- The Washington Times - Friday, August 17, 2001

The good economy is over for now, and it might not be back in time for next year's congressional elections.
A number of indicators suggest that the high-tech and manufacturing recession is spreading into other areas of the economy, with a second leg of the downturn still to unfold. Normally, when the economy bottoms, the stock market leaps ahead anticipating the recovery.
The lackluster stock market has left money managers scratching their heads. Yet, optimism persists. Recent reports of lower business inventories were favorably interpreted to mean that new orders were on the way. A more correct interpretation seems to be that business sales are falling faster than inventories. According to Bridgewater Associates, "total business sales are falling faster than at any time in the past 30 years, and are falling much faster than inventories." If this assessment is correct, it means cutbacks in business investment and output are on the way.
There are other problems. The consumer is strung out on debt. His shrunken stock portfolio makes his home equity loan less comfortable. He is likely to raise his saving rate, not his consumption rate. The adverse wealth effect of the crash in high tech stocks could mean much slower growth for a number of years.
The dollar might also be ready for a decline. U.S. market share appears to be falling overseas. The poor stock market and the U.S. government's inclination to report to overseas governments on U.S. accounts held by their citizens imply a reduced demand for dollars by foreigners.
A falling dollar will raise import prices and send signs of inflation that could send interest rates up and make the Fed cautious about easing.
The crash of the telecom sector has left the economy without a driving force. Federal regulators — the Federal Communications Commission and the Federal Trade Commission — ruined the business plans of thousands of firms by causing the losses that stopped investment.
In the dynamic technology that was unfolding, temporary monopolies are inevitable and necessary. High returns, though they may be fleeting as new competitors come along, are needed to justify the risk and to pay off debt. FCC regulators took steps to prevent the necessary profits by imposing price caps, access and unbundling rules that, as telecom expert George Gilder puts it, privatized the risk and socialized the rewards.

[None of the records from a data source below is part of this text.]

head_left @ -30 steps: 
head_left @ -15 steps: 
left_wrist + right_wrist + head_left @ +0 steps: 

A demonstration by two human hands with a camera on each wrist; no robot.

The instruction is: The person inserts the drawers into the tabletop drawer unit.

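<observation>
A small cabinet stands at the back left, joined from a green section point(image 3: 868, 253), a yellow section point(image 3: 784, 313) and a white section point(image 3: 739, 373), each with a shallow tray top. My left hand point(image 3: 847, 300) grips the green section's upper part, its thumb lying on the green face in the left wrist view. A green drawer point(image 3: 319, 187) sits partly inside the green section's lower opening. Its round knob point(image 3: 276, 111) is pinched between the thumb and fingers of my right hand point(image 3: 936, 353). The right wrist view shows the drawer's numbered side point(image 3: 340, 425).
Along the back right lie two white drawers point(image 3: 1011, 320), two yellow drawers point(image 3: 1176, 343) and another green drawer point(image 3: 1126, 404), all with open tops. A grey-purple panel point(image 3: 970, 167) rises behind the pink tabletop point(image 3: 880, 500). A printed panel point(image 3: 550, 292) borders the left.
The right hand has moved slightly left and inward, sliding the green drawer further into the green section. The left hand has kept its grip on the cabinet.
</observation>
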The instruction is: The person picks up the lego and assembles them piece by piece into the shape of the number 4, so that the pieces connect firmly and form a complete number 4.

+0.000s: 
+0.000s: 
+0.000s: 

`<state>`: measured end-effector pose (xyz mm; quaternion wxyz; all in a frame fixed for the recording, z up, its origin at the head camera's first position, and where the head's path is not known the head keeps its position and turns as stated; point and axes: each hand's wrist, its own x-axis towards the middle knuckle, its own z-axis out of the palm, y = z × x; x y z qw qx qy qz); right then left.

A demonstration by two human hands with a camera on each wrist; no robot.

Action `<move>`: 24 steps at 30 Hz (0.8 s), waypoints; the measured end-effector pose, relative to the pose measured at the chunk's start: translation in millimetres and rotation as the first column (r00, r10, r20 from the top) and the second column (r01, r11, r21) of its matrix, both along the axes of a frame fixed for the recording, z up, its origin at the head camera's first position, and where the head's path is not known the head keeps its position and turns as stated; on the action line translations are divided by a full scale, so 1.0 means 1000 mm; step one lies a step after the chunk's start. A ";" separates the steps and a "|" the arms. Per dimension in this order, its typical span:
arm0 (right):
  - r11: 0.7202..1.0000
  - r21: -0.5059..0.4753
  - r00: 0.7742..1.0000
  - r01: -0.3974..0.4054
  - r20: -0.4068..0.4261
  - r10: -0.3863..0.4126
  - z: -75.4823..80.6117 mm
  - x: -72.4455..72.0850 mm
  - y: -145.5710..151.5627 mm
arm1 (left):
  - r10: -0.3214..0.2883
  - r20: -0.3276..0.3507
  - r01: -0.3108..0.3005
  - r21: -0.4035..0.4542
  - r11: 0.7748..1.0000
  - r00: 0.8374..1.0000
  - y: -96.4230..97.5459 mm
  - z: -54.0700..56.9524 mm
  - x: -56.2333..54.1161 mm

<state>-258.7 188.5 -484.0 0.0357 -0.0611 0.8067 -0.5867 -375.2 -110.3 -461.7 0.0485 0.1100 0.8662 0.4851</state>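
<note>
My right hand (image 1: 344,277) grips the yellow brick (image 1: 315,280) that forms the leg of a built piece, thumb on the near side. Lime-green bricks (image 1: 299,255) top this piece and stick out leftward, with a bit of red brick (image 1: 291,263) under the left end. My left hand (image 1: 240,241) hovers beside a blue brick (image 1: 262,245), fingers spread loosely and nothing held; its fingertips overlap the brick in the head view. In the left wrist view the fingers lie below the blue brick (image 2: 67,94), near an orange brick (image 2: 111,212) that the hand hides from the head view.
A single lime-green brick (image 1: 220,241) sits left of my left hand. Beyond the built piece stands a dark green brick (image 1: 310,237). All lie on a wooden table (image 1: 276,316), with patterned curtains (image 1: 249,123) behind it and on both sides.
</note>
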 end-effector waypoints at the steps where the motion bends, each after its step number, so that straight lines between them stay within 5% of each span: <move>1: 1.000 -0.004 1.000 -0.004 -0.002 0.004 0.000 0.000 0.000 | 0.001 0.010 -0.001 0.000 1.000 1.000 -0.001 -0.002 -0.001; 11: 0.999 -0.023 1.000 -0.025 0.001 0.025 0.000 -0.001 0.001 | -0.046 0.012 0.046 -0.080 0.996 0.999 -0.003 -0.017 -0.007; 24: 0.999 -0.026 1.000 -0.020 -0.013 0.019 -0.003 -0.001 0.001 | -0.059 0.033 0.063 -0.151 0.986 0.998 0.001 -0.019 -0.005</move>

The telecom sector was engaged in a capital-intensive development of a new and more cost-effective communications infrastructure that would make interactive video as pervasive as voice telephony is today. A steady increase in the speed and capacity of connections was the required ingredient of the Internet economy. Stock values and thousands of business plans relied on it, and federal regulators threw in the monkey wrench.
AT&T;'s business plan was wrecked by the FCC. WorldCom's plan to purchase MCI and Sprint and to transform the Internet into a broadband system was blocked by the FTC. Not content with this devastation, the FTC next turned its ingrained stupidity on JDS Uniphase, causing the destruction of what George Gilder calls "the most promising communications technology in the history of the planet" and a $44.8 billion writeoff.
The increases in the speed and capacity of connections anticipated in thousands of business plans were blocked by federal regulators. Unable to complete their plans, firms were overwhelmed by their debts. Acting to prevent "monopoly profits," federal regulators stupidly killed the telecom economy.
These Clinton-era policies have damaged the Bush economy, but President Bush appears to be oblivious. His tax cut is pointless. It accommodates Republican deficit fears, not people's rights to their incomes and estates. It does nothing to boost business confidence and flows of venture capital.
President Bush's amnesty for illegal aliens is ill-timed. It will swell the ranks of the unemployed and drive down lower-income wages. A larger share of government budgets will be claimed by income support programs.
Republicans are skating on the edge of disaster. Waiting in the wings is Senate Majority Leader Tom Daschle, South Dakota Democrat, who recently promised Jesse Jackson's Rainbow Coalition that he will use his Senate power to deny white people equal protection of law in order to produce equal economic outcomes.
A leftward move comparable to the New Deal is staring us in the face. Do Republicans have the competence to avoid it?